** Stored data follows **

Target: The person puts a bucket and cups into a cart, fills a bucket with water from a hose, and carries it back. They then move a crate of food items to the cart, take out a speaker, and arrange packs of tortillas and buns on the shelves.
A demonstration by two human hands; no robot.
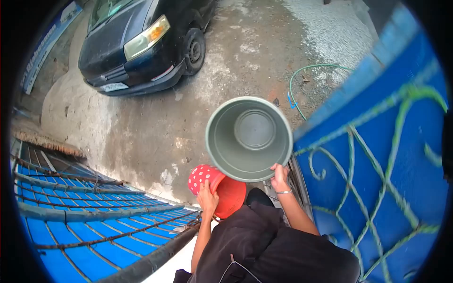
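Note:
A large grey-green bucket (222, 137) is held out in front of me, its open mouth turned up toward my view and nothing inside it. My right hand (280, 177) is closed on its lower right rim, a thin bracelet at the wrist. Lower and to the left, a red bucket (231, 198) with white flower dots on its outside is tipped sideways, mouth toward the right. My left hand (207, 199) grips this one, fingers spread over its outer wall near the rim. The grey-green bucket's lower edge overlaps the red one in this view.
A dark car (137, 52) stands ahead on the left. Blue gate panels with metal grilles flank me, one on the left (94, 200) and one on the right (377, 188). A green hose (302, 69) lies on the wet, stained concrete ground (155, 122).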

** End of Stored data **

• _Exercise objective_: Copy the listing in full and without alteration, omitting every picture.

• _Response area_:
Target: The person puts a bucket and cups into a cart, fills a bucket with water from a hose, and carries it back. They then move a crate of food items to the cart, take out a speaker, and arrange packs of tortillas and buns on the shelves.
A demonstration by two human hands; no robot.
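Note:
A large grey-green bucket (222, 137) is held out in front of me, its open mouth turned up toward my view and nothing inside it. My right hand (280, 177) is closed on its lower right rim, a thin bracelet at the wrist. Lower and to the left, a red bucket (231, 198) with white flower dots on its outside is tipped sideways, mouth toward the right. My left hand (207, 199) grips this one, fingers spread over its outer wall near the rim. The grey-green bucket's lower edge overlaps the red one in this view.
A dark car (137, 52) stands ahead on the left. Blue gate panels with metal grilles flank me, one on the left (94, 200) and one on the right (377, 188). A green hose (302, 69) lies on the wet, stained concrete ground (155, 122).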

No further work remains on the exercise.